The predecessor to the Franklin Guards was Company B "Apalachicola Guards," 1st Florida Infantry, mustered into Confederate service on April 5, 1861. The company was originally commanded by Captain William E. Cropp and organized from men of Apalachicola.

==Post-Civil War Reorganization through World War I==

The Franklin Guards were established in Apalachicola shortly after the Civil War by the former commander of Company B, Fourth Florida Infantry, Captain Robert Knickmeyer as local militia company. By 1883 the Franklin Guards are listed in the Adjutant General's Report as a volunteer company under command of Captain William T. Orman with 1LT A. F. Myers. William Orman was listed as far back as 1870 as a lieutenant, presumably under Captain Knickmeyer's command. By 1885, the unit was commanded by J. H. Coombs and Fred Butterfield as a "detached company of infantry" in the Florida militia. When a vacancy in the Florida State Troops opened in 1890, the Franklin Guards were accepted as Company C, Third Battalion. On June 17, 1891, they participated in a parade for the dedication of the Confederate monument on Lee Square in Pensacola along with the rest of the battalion.
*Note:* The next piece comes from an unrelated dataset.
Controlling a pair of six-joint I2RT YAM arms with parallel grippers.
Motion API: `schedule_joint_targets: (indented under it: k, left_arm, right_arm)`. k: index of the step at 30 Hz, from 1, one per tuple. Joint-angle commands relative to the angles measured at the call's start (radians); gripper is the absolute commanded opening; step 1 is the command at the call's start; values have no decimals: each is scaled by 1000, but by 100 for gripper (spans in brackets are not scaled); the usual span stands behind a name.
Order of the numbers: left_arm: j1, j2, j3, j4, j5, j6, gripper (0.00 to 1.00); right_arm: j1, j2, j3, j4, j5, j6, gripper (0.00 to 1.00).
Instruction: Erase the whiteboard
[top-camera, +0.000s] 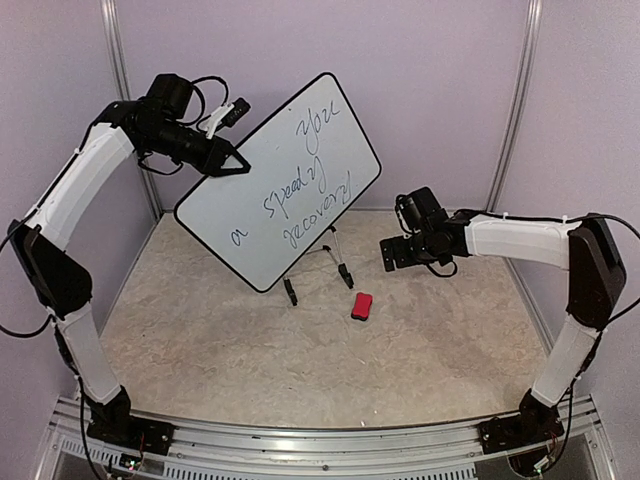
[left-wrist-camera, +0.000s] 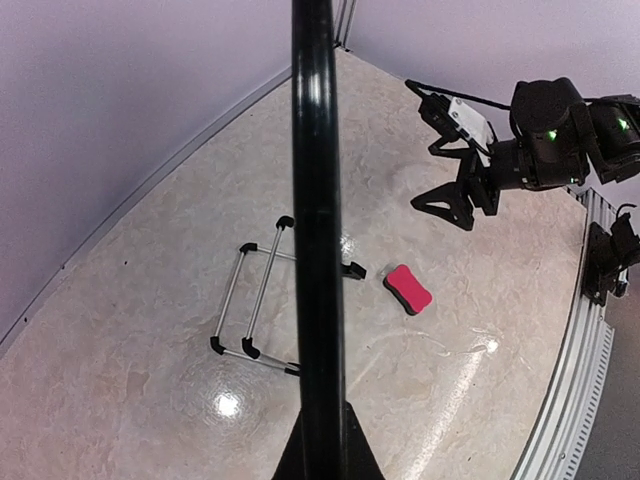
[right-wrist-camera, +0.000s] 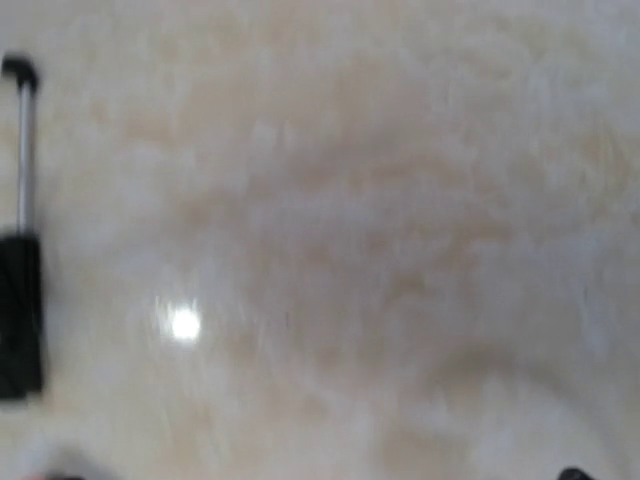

The Franklin Guards were ordered to Tampa in 1898 in preparation for service during the Spanish–American War. They were one of the last four companies of state troops to arrive at the camp there on May 14, with 76 men under Captain A.S. Mohr's command. The company was released and did not enter federal service, but many individuals from the company volunteered to serve in the twelve Florida companies selected. Those that remained returned to Apalachicola on the night of 19 May. After the war, the Florida State Troops reorganized into two regiments of infantry and the Franklin Guards became Company L, First Regiment on August 18, 1899, still part of the 3rd Battalion.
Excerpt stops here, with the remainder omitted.